Not before nine or ten in the night, long after the family dinner, a tonga would stop in front of the wicket gate from which a slightly unsteady and stenchy uncle Ponnu would get down. If my father were sitting in his chair in the hall, he would walk in quietly, have a bath and change clothes. My mother would then escort him into the kitchen and give his dinner. While eating, he would conduct a slurred conversation with the sister giving her details of things he would have brought. This was considered as routine and a normal homecoming of uncle Ponnu. No one, including my father, would say anything. Next morning, by the time all of us woke up, my mother would have seen him off for work after his morning coffee. But there were also days on which uncle Ponnu's return home in the night would cause a lot of embarrassment to everyone, especially to my mother.
I remember a winter night when someone knocked on the door. My father got up and switched on the front light, opened the door and looked out. A tonga stood at the gate. Two men were struggling to help a nearly passed-out uncle Ponnu to get down from it. They managed to bring him in and laid him flat on the floor in a corner of the hall where all the children were sleeping. They told my father that they had found him lying on the road, not far from the tonga stand near the clock tower and left without saying anything more. They were tongawallas who knew uncle Ponnu and in whose tongas he would have returned home many a time.
Uncle Ponnu's whining and blabbering woke up almost everyone. "Your brother", told my father curtly turning towards my mother and left the scene after ordering all of us to go back to sleep. Tapping her forehead, my grandmother uttered a curse: "I would rather see him in the grave than in this state." Her son's inebriation frightened her. Whenever her brother was drunk and brought home in a hapless state by strangers, my mother's position in the family suffered. She had no words to defend herself against my father's fury.
When everyone had left the scene, my mother gestured to me and my brother for help to haul up her brother and shift him into a room. As we moved him, he kept talking to his sister\; most of what he said made no sense. His speech was slurred and he kept coming up a little too close to me as though he was attempting to tell me a secret that he wanted to share with no one else. I found that very uncomfortable and continually backed-up. We managed to put him on a bed, switched off the light, closed the door and retired. For a long time thereafter, until I went to sleep, I could hear the hissing and huffing of uncle Ponnu's snore from the room.

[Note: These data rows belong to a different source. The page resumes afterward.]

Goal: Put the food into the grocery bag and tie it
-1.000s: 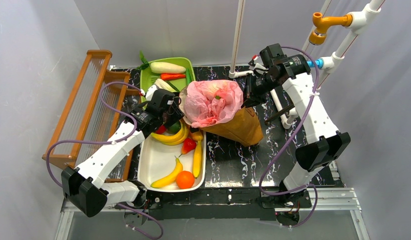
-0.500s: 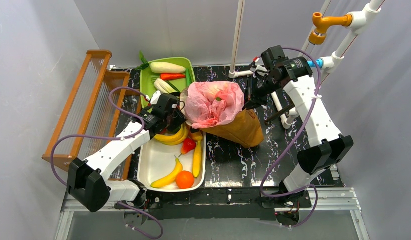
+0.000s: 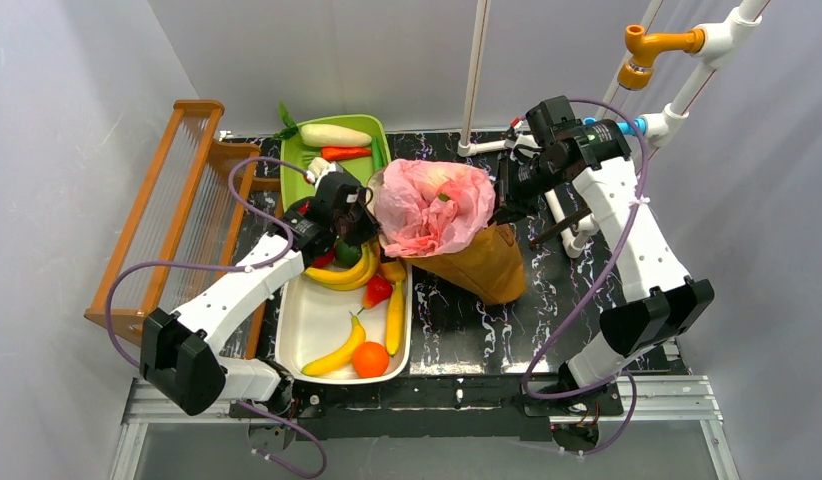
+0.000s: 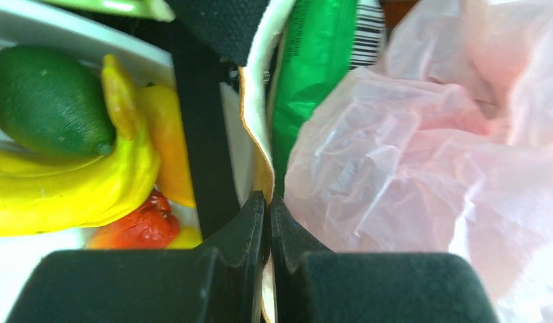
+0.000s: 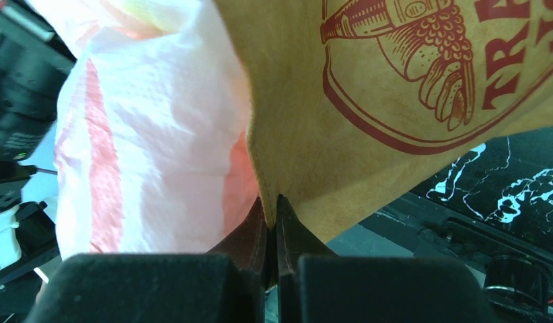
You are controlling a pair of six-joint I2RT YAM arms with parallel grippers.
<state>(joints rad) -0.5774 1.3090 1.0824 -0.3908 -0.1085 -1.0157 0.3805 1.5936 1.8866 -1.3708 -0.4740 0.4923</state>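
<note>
Step in hand (judged): the bag mouth is being held at two opposite sides, so that it can be spread for loading.
Left gripper [image 4: 267, 210]: jaws are pressed together on the near-left rim of the paper bag [image 3: 484, 262]; whether pink film is also caught cannot be told.
Right gripper [image 5: 272, 217]: jaws are pinched shut on the far-right edge of the paper bag, with pink film just beside them.
Pink bag [image 3: 432, 205]: it is seated in the paper bag, its film bunched over the mouth; handles are not made out, and it is not tied.
Food: it is seen in the white tray [image 3: 312, 325], just left of the bags; none is confirmed inside the pink bag.
Method advised: the two rims are to be drawn apart evenly and slowly, so that the film is not torn and the leaning paper bag is not tipped. The opening should be kept facing up. One grip is best kept while the other is freed for fruit.
Bags: two.
Trays: two, white and green [image 3: 295, 165].
Bananas [image 3: 342, 275]: at least four; the bunch is partly hidden.
Orange [image 3: 370, 359]: one.
Red piece [image 3: 378, 290]: one plainly seen.
Green piece [image 4: 48, 101]: one.
Crisp packet [image 4: 307, 74]: one, inside the paper bag.
Radish [image 3: 335, 134]: one.
Carrot [image 3: 345, 153]: one.
</note>
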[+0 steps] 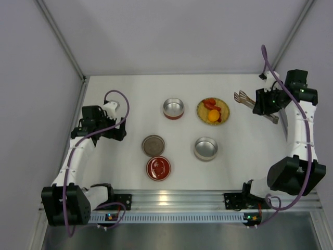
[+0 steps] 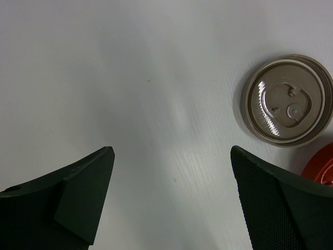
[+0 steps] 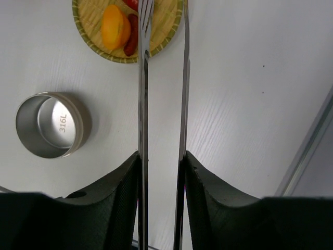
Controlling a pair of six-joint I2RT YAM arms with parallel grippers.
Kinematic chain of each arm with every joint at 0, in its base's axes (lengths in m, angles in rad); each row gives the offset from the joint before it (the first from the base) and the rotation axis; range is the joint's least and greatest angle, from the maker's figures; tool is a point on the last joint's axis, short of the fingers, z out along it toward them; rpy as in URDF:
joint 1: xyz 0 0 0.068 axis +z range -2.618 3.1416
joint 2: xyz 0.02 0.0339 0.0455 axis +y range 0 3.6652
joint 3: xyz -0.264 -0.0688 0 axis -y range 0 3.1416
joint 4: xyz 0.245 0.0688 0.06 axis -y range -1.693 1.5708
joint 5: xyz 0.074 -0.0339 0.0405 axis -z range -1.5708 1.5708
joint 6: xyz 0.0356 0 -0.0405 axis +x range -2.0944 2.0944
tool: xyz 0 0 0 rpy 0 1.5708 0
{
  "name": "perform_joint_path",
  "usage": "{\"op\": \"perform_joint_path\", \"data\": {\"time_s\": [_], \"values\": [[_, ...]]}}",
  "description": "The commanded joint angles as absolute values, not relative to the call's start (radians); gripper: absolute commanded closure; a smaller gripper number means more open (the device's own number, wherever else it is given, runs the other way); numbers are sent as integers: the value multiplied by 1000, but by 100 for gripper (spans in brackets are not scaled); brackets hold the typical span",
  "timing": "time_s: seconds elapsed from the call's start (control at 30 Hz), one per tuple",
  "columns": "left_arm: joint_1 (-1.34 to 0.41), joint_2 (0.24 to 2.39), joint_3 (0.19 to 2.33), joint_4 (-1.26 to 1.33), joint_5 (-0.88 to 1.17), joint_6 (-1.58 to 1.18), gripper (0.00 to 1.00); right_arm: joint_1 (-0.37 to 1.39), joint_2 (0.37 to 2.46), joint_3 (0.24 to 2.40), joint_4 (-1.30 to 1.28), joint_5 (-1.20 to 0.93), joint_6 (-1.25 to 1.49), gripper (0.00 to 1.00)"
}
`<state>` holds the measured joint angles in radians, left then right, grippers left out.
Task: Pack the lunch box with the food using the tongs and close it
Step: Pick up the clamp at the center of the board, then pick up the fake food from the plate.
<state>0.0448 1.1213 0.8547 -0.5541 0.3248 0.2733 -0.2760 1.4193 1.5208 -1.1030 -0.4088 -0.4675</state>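
My right gripper [image 3: 161, 156] pinches the tongs [image 3: 143, 104] at the table's far right, tips pointing left at the woven plate [image 3: 88, 28] that holds the food [image 3: 115, 26]. I judge this the pick-up step: next, straddle one piece and squeeze. My left gripper [image 2: 171, 156] hangs spread wide. The steel bowl [image 3: 80, 122] reads "316L".

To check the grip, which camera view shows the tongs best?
The right wrist view: the tongs lie large between the right pincer's fingers. The top view shows them small, partly hidden by that pincer. The left wrist view does not show them.
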Motion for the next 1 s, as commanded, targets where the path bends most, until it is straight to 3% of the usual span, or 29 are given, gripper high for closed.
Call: {"op": "perform_joint_path", "data": {"time_s": [0.0,0.57,0.97], "values": [[43,1121,910,-569,377,252,2,-253,1391,1572,-1181,-503,-472,63],[43,1126,927,-607,390,256,2,-22,1454,1514,-1103,-379,-348,59],[41,1134,913,-595,384,259,2,26,1508,1462,-1058,-267,-344,61]]}}
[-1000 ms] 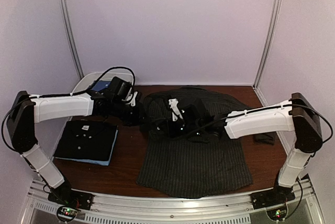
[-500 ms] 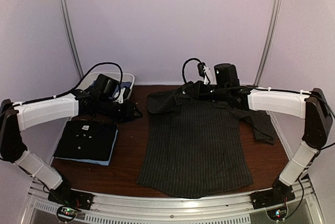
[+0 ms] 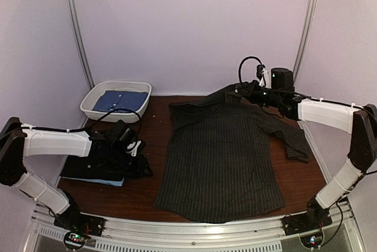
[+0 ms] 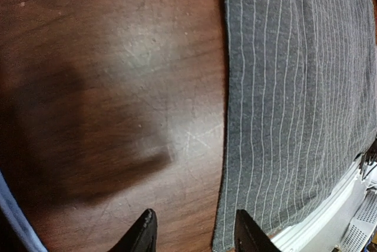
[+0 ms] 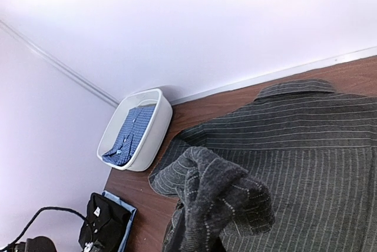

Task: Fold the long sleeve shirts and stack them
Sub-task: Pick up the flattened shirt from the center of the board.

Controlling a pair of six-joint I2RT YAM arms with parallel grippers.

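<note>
- Charcoal cloth, a bunched part of the charcoal pinstripe shirt (image 5: pixel 219 202), hangs right in front of the right wrist camera. The right gripper (image 3: pixel 246 91) looks clamped on it, though the bunch hides the fingers. Seen from above, this gripper is raised over the collar end of the shirt.
- Left gripper (image 4: pixel 194 237): jaws apart with nothing between them. It sits low over bare table (image 4: pixel 106 99), just beside the pinstripe shirt's side edge and near the folded pile.
- Most of the pinstripe shirt lies spread flat mid-table, collar far and hem near, with one sleeve (image 3: pixel 293 140) trailing off to the right. Its body is not yet folded.
- Done, as I read it: a black shirt (image 3: pixel 94 158) lies folded on top of a light blue shirt (image 3: pixel 121 181) at the near left, so two are stacked.
- Left to do: bring the pinstripe shirt's sleeves in, fold its body and set it on the pile. A blue shirt (image 3: pixel 121 100) waits in the white tub (image 3: pixel 88 103) at the far left. That puts the task roughly halfway.
</note>
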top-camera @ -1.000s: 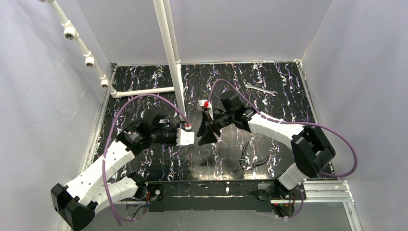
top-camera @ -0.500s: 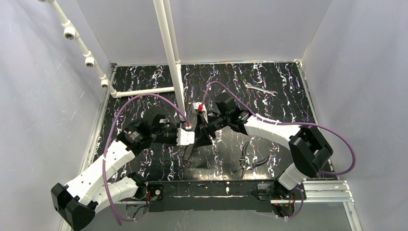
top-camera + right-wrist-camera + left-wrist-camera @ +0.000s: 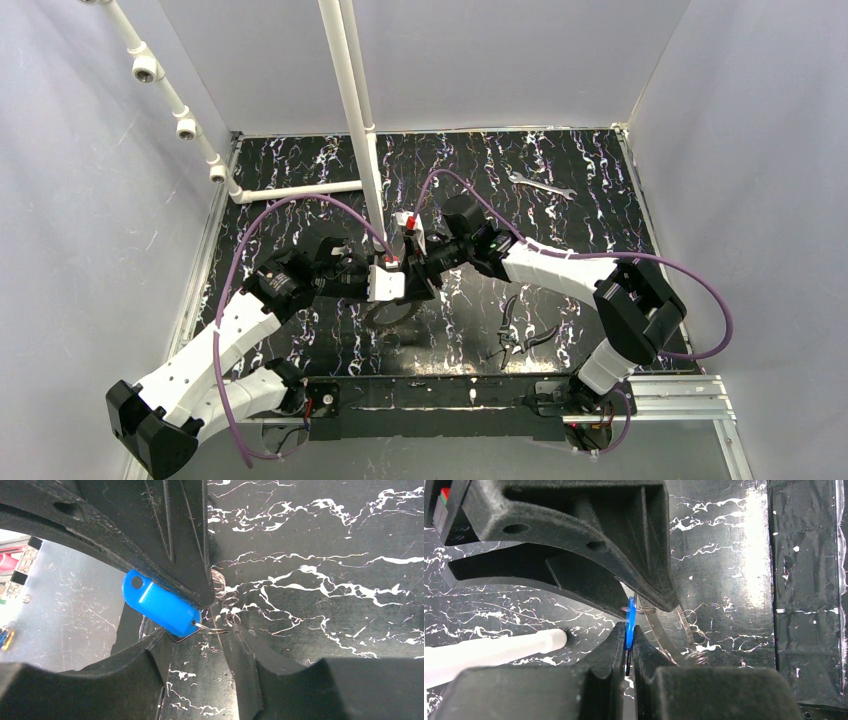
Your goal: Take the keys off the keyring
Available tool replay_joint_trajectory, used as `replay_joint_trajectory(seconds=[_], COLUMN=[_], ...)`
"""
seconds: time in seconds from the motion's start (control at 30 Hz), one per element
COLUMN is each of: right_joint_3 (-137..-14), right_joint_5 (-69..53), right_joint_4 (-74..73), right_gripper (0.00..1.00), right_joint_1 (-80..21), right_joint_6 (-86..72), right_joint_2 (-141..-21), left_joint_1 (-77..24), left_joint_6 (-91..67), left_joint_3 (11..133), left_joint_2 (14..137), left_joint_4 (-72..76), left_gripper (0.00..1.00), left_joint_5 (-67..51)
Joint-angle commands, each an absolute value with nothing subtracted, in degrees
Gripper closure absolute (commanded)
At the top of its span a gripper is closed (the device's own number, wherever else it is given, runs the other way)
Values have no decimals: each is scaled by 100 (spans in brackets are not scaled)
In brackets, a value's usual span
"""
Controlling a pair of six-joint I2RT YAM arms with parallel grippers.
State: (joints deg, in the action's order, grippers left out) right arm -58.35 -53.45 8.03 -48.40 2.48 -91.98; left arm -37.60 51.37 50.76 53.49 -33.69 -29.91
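My left gripper (image 3: pixel 629 630) is shut on the blue head of the key (image 3: pixel 629 620), seen edge-on between its fingertips. A thin wire loop (image 3: pixel 640 611) links the blue head to the keyring (image 3: pixel 661 630), a flat silvery band that runs down to the right. In the right wrist view the blue key head (image 3: pixel 160 605) sits under the left gripper's fingers. My right gripper (image 3: pixel 197 632) is open around the wire loop (image 3: pixel 212 628). In the top view both grippers meet mid-table, left (image 3: pixel 400 292) and right (image 3: pixel 422 282). The keyring (image 3: pixel 385 318) hangs dimly just below them.
Dark-handled pliers (image 3: pixel 520 335) lie near the front, right of centre. A slim silver wrench (image 3: pixel 540 185) lies at the back right. A white upright pipe (image 3: pixel 355 110) stands just behind the grippers, with a horizontal pipe (image 3: pixel 300 190) to its left. A white pipe (image 3: pixel 494 650) shows in the left wrist view.
My right gripper has moved left and closed in on the left gripper. The left arm has stayed put, still holding the blue key head.
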Motion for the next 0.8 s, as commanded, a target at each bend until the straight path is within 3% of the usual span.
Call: replay_joint_trajectory(seconds=[0.0,0.47,0.6,0.77], right_joint_3=[-5949,-5902,-5928,-5934], right_joint_5=[-5242,-5268,-5334,-5320], right_joint_4=[1049,516,459,383], right_gripper=[48,71,69,59], right_joint_1=[-4860,-4852,-4819,-4784], right_joint_6=[247,732,797,859], right_joint_2=[-9211,-9122,-9103,-9093], left_joint_1=[-3761,-3717,-3709,-3707], left_joint_6=[5098,5071,5067,5068], left_joint_3=[5271,5198,5213,5220], left_joint_2=[5311,5188,5186,5166], left_joint_4=[-3397,-3478,-3497,-3527], left_gripper=[100,100,100,100], left_joint_5=[-3018,-2914,-2952,-3000])
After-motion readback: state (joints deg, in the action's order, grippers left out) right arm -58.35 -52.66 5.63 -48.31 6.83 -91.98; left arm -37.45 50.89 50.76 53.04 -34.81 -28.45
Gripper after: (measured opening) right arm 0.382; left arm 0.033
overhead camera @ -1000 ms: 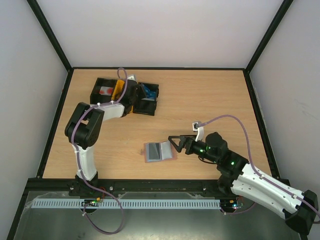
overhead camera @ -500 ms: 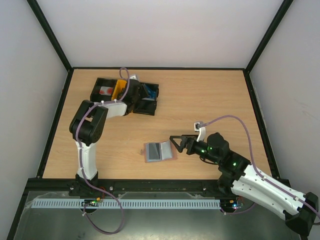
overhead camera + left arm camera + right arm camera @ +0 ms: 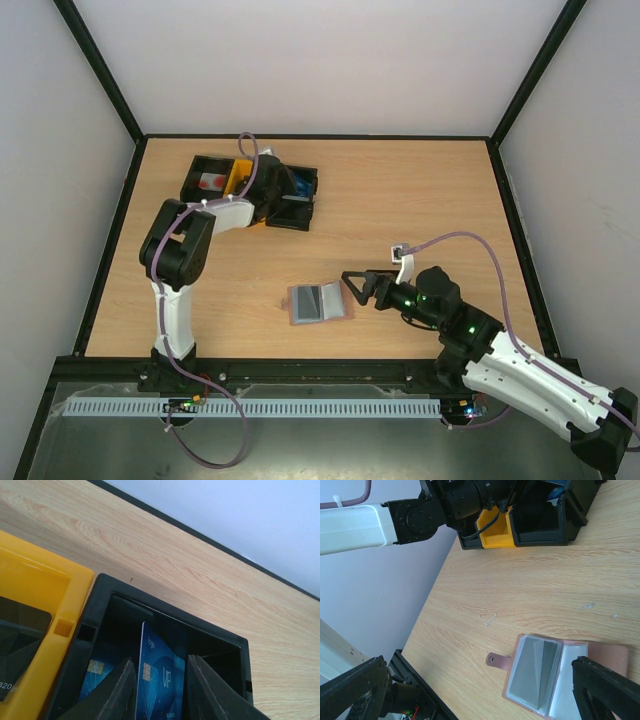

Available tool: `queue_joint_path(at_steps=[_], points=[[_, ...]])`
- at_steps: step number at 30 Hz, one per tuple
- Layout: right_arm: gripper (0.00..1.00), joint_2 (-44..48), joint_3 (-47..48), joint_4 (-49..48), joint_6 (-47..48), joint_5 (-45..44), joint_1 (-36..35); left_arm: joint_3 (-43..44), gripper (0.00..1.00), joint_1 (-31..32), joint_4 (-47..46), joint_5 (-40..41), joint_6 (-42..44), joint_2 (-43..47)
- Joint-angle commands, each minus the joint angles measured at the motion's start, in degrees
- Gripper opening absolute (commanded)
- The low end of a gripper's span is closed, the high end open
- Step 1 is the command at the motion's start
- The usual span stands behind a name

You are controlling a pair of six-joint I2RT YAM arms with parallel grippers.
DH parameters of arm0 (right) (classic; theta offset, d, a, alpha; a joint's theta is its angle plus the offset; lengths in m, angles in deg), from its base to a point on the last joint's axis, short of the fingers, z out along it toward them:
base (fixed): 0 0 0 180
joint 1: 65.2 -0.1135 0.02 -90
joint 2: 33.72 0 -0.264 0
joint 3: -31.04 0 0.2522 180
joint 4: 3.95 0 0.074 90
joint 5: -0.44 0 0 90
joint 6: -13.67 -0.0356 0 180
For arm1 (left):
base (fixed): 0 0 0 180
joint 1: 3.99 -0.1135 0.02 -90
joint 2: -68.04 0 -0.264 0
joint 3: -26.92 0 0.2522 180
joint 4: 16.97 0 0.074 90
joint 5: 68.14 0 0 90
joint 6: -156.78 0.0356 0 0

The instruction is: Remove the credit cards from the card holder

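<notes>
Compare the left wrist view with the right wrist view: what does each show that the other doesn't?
Left wrist only: a blue VIP card standing in the black bin, framed by the left gripper, and a dark card in the yellow bin. Right wrist only: the open card holder flat on the table, and the right gripper, spread wide. Both: the yellow bin, black bin and table.

Pale walls (image 3: 330, 60), black corner posts (image 3: 100, 70), light wooden table (image 3: 420, 190)

The left arm (image 3: 172, 300) and right arm (image 3: 520, 368) are built of white shells and black joints. A mauve cable (image 3: 460, 236) is strung along each. The fingers (image 3: 117, 692) are moulded in black.
</notes>
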Motion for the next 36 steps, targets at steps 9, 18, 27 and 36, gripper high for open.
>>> queue_joint_path(at_steps=[9,18,27,36], points=[[0.98,1.6,1.3,2.5,-0.6,-2.4,0.1,3.2,0.49,-0.3,6.2,2.3,2.2,3.7],[0.98,0.4,1.0,1.8,-2.1,-2.8,0.1,2.5,0.65,-0.2,9.7,-1.3,2.8,9.6],[0.91,-6.4,0.4,-1.6,-2.8,1.1,0.0,-6.3,0.6,-0.2,12.9,-11.8,2.0,20.7],[0.48,-13.8,-1.7,-8.9,-5.9,5.9,0.0,-19.1,0.53,-0.2,18.4,-24.0,2.0,32.9]])
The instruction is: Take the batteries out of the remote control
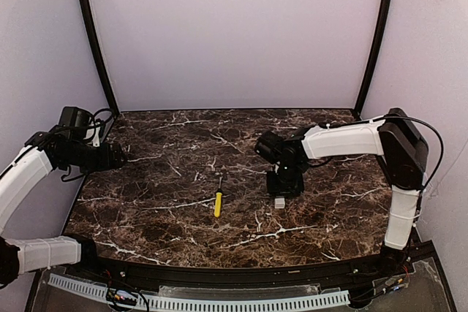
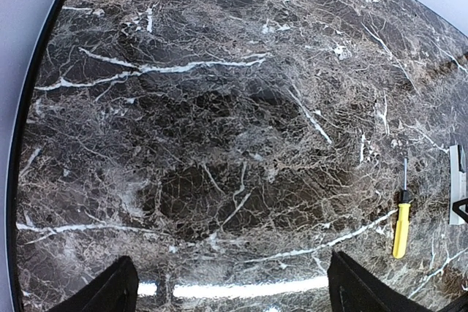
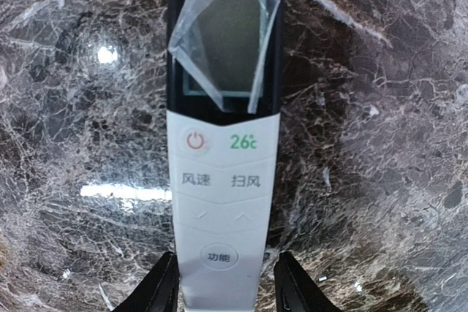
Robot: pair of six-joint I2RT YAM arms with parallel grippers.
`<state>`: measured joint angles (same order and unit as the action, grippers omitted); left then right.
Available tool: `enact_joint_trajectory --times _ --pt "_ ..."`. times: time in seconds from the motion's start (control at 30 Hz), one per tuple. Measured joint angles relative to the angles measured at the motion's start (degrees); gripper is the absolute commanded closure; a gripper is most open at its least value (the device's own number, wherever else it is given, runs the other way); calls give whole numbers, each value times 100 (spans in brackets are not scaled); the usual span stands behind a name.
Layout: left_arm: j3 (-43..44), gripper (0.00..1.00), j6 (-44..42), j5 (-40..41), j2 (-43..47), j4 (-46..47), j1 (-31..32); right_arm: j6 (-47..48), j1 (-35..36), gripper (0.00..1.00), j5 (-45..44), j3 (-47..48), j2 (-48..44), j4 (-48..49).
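The remote control (image 3: 223, 202) lay buttons-up on the desk (image 1: 146, 210), right of the screwdriver (image 1: 218, 201). The right pincer (image 3: 227, 286) straddled its button end, grip not discernible. The left pincer (image 2: 230, 294) hung spread, well left of the screwdriver. Risk: an end-only hold could let the remote control pivot or slip.

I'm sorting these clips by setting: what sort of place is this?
Probably a robot test booth, not a home: plain white walls enclose a marble-patterned table, with a left arm and right arm mounted at its near edge.
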<state>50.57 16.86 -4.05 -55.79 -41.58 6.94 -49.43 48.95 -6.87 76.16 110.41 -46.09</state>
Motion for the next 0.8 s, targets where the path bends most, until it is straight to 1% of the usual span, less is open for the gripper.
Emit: enact_joint_trajectory --times 0.13,0.2,0.27,0.37,0.5,0.63,0.67,0.8 --pt "-2 10 0 -2 31 0 0 0 7 60 24 0 138 7" --pt "-4 10 0 -2 42 2 0 4 13 65 17 0 164 0" --pt "-4 10 0 -2 42 9 0 -9 15 72 13 0 164 -2" --pt "-4 10 0 -2 42 24 0 24 15 85 -7 0 164 2" --pt "-4 10 -2 -7 42 37 0 98 20 93 -17 0 162 11" --pt "-17 10 -22 -66 44 92 0 468 20 95 70 4 136 39" --pt "-39 10 -33 -120 44 157 0 608 20 98 144 11 111 59" --pt "-166 10 -61 -411 66 404 0 1150 20 99 603 188 -79 120"
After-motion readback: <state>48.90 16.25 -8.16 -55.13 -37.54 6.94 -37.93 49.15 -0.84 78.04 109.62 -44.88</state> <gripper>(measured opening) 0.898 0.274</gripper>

Uncle Ponnu and his unique relationship with alcohol continued for the rest of his life. My Mother tried hard to get him to stop drinking, but that was a hopeless effort. In fact, all of us wanted to help him to get rid of alcohol but we couldn't because he wouldn't listen to any of us. Years passed and he lost his personality. The more he drank the sicker he got. It became impossible for him to continue with the job at the bus company. He had to remain at home totally depending on my mother for everything he needed. One day he suffered a stroke and became a cripple.
When I came home from Delhi on leave, I was appalled to find uncle Ponnu in a miserable condition. He couldn't stand up and walk, only crawl on the ground. He couldn't speak, only blabber. His hands had lost their power. He had to be spoon-fed. His body had shrunk beyond recognition. He looked like a wounded bird that had lost its wings. He looked at me\; his eyes filled with tears and attempted to say something but failed. I held his hand and cried. I returned to Delhi with this image of uncle Ponnu uppermost in my mind. Barely a few weeks later, one day, I received the devastating news that uncle Ponnu had passed away.